Reproduce the data below in full and exclude every picture.

▸ **DATASET SECTION**
★ ★ ★ ★
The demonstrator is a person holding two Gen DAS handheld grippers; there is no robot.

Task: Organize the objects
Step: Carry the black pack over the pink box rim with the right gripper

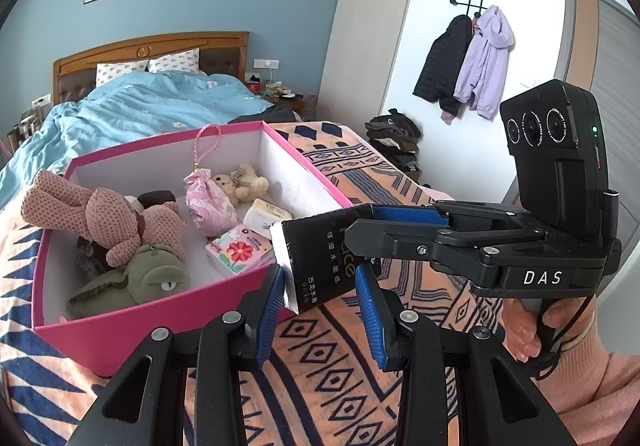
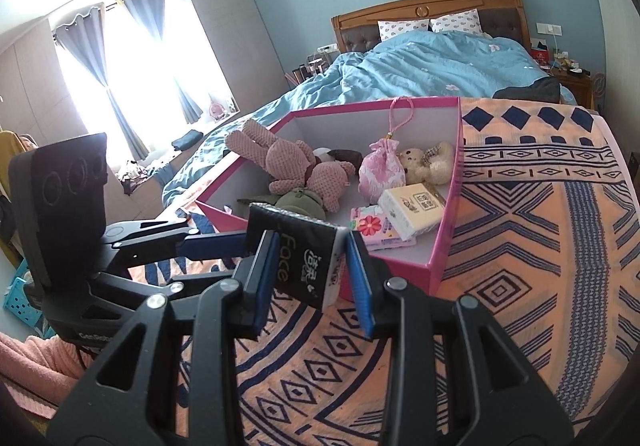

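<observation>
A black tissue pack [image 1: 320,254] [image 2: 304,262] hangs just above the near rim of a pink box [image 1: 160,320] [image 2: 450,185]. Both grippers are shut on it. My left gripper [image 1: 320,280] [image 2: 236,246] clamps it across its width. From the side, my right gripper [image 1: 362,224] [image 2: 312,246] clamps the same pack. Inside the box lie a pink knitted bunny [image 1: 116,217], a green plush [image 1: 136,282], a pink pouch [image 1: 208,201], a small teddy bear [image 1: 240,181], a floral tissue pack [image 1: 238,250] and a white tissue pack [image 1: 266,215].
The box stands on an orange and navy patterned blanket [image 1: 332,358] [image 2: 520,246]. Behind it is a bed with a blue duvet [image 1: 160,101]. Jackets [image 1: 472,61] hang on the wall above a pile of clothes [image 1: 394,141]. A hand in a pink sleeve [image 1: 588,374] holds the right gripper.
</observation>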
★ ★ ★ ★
▸ **SOLUTION FOR THIS PROBLEM**
The demonstrator is a person holding two Gen DAS handheld grippers; there is no robot.

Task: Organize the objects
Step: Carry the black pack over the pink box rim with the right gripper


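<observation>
A black tissue pack [image 1: 320,254] [image 2: 304,262] hangs just above the near rim of a pink box [image 1: 160,320] [image 2: 450,185]. Both grippers are shut on it. My left gripper [image 1: 320,280] [image 2: 236,246] clamps it across its width. From the side, my right gripper [image 1: 362,224] [image 2: 312,246] clamps the same pack. Inside the box lie a pink knitted bunny [image 1: 116,217], a green plush [image 1: 136,282], a pink pouch [image 1: 208,201], a small teddy bear [image 1: 240,181], a floral tissue pack [image 1: 238,250] and a white tissue pack [image 1: 266,215].
The box stands on an orange and navy patterned blanket [image 1: 332,358] [image 2: 520,246]. Behind it is a bed with a blue duvet [image 1: 160,101]. Jackets [image 1: 472,61] hang on the wall above a pile of clothes [image 1: 394,141]. A hand in a pink sleeve [image 1: 588,374] holds the right gripper.
</observation>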

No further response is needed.